TASK STATEMENT:
In the entries below, identify every line with the string "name" and copy it.
*** EXCERPTED RECORDS Section Begins ***
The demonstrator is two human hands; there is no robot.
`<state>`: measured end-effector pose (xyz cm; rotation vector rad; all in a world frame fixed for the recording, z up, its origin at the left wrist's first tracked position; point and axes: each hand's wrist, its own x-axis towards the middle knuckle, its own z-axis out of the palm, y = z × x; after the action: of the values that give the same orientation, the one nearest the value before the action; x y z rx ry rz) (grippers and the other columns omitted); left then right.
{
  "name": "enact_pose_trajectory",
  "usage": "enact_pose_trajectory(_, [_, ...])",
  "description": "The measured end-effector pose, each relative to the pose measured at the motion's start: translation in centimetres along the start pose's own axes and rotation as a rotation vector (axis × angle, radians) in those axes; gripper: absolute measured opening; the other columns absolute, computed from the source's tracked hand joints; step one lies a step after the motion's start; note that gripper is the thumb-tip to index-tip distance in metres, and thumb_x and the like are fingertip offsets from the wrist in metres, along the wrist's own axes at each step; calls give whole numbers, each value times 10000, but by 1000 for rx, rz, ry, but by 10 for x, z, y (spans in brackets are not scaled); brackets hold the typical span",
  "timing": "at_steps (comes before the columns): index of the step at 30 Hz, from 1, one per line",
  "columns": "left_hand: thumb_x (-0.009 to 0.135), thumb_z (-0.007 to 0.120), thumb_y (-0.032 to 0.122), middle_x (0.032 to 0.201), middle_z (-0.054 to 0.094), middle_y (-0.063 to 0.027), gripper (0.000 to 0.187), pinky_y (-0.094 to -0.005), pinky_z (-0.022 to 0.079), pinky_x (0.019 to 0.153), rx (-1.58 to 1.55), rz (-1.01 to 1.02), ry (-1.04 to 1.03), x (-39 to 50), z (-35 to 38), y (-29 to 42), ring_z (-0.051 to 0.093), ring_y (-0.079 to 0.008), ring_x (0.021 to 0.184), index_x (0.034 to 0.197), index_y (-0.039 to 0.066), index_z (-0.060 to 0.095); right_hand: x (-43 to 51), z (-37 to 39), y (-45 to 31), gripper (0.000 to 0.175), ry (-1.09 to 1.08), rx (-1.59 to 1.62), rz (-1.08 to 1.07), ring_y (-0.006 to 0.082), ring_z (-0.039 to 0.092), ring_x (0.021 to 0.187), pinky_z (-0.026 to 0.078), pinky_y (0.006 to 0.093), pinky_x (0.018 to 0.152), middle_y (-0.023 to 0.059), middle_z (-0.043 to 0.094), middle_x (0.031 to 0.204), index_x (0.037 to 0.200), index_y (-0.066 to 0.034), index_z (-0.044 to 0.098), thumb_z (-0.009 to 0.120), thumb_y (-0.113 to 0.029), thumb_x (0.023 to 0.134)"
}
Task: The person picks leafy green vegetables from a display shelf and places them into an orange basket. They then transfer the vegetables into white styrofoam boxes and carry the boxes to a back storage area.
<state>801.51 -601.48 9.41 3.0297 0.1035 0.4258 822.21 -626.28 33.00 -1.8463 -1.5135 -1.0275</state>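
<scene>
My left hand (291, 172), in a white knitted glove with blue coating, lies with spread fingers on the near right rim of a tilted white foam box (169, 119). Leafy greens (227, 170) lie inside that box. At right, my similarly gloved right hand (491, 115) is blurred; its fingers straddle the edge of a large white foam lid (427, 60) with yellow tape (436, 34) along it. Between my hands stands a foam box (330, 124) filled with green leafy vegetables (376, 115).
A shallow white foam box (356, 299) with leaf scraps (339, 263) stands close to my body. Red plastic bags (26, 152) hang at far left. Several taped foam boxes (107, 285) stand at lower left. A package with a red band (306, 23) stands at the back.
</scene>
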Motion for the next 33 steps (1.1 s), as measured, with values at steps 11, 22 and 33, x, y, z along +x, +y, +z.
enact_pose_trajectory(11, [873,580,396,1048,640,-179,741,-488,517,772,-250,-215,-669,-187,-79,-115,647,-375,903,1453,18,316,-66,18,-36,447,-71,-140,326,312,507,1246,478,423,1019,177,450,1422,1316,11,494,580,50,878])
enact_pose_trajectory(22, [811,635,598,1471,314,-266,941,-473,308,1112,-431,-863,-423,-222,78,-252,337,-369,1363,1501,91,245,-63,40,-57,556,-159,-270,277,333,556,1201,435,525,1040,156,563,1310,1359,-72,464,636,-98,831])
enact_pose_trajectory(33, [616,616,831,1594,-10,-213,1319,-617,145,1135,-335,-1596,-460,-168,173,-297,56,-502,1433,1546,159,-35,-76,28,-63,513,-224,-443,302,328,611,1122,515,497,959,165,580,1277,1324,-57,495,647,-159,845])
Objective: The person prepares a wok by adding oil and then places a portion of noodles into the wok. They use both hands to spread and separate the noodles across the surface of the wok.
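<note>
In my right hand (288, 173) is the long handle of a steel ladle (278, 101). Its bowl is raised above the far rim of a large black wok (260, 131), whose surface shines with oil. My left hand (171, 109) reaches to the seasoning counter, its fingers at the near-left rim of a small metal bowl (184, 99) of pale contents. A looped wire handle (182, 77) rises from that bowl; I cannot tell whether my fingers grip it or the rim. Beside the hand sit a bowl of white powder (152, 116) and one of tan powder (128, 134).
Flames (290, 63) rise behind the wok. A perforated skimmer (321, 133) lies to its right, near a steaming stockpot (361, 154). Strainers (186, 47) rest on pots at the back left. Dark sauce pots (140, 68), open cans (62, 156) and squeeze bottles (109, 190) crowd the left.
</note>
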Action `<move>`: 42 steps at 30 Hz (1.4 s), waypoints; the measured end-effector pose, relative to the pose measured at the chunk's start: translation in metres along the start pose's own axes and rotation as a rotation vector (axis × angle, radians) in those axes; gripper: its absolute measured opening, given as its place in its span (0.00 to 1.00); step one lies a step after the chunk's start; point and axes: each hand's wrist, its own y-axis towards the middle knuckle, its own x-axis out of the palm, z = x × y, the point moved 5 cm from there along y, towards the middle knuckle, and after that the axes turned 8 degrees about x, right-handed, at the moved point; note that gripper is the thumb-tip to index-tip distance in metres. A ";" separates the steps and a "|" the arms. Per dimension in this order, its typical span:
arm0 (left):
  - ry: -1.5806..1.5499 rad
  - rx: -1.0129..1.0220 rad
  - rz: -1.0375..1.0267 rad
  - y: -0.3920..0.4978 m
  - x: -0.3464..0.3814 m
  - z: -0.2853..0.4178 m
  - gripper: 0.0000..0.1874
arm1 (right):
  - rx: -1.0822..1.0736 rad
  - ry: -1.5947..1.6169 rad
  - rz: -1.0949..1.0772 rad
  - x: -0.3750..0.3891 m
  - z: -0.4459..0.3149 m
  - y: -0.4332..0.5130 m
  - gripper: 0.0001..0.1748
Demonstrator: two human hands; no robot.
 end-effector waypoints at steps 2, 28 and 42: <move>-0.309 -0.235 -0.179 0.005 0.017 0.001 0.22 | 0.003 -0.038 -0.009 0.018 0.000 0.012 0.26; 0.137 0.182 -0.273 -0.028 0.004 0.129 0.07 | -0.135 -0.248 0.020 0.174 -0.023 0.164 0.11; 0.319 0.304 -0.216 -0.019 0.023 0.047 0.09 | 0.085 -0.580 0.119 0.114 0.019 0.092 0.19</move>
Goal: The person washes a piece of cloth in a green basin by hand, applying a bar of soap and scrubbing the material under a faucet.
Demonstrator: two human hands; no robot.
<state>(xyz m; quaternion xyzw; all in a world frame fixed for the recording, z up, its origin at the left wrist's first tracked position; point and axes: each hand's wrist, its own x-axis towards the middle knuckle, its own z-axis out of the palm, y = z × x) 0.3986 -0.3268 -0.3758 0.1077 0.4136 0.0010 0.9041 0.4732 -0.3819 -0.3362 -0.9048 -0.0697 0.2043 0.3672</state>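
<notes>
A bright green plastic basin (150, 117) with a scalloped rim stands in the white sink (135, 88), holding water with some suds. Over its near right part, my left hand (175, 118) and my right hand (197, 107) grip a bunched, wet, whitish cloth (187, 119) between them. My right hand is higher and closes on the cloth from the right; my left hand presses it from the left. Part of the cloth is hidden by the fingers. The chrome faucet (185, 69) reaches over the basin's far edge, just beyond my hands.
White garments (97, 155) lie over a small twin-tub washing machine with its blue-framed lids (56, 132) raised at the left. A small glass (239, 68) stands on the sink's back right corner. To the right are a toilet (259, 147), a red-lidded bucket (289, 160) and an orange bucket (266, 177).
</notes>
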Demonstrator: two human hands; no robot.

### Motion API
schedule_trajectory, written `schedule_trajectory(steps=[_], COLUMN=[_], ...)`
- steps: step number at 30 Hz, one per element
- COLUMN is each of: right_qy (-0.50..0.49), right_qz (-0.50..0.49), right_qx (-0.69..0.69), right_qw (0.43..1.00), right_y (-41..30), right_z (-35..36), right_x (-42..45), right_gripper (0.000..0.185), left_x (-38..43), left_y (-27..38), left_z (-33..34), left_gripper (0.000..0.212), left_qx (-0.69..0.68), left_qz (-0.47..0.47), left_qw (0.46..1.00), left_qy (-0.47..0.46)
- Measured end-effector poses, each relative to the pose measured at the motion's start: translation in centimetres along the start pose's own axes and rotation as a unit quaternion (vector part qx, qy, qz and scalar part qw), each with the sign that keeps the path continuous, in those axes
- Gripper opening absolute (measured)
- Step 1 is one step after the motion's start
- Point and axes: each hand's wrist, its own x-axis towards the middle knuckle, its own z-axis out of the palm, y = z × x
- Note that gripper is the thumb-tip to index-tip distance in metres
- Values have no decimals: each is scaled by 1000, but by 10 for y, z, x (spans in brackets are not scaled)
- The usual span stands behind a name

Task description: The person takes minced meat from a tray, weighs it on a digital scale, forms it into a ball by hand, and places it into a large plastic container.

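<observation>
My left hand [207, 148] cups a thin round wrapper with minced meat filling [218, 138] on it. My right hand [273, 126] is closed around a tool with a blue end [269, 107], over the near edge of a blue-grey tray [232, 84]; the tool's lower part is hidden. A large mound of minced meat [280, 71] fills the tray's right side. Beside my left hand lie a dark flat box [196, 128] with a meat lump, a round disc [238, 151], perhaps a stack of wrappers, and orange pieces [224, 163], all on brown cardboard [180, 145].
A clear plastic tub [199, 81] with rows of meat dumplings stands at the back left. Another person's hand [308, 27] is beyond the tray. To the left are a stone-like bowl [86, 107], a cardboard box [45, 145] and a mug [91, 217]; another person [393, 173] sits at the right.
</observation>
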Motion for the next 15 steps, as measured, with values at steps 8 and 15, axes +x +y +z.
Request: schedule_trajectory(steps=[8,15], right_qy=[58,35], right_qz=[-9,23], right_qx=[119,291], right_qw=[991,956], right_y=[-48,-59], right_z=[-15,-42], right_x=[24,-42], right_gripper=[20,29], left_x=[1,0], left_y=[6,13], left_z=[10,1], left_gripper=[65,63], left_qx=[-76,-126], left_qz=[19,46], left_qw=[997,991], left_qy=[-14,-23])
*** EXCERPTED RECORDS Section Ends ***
RESULT OF THIS TASK:
  "name": "enact_pose_trajectory",
- The usual span stands behind a name

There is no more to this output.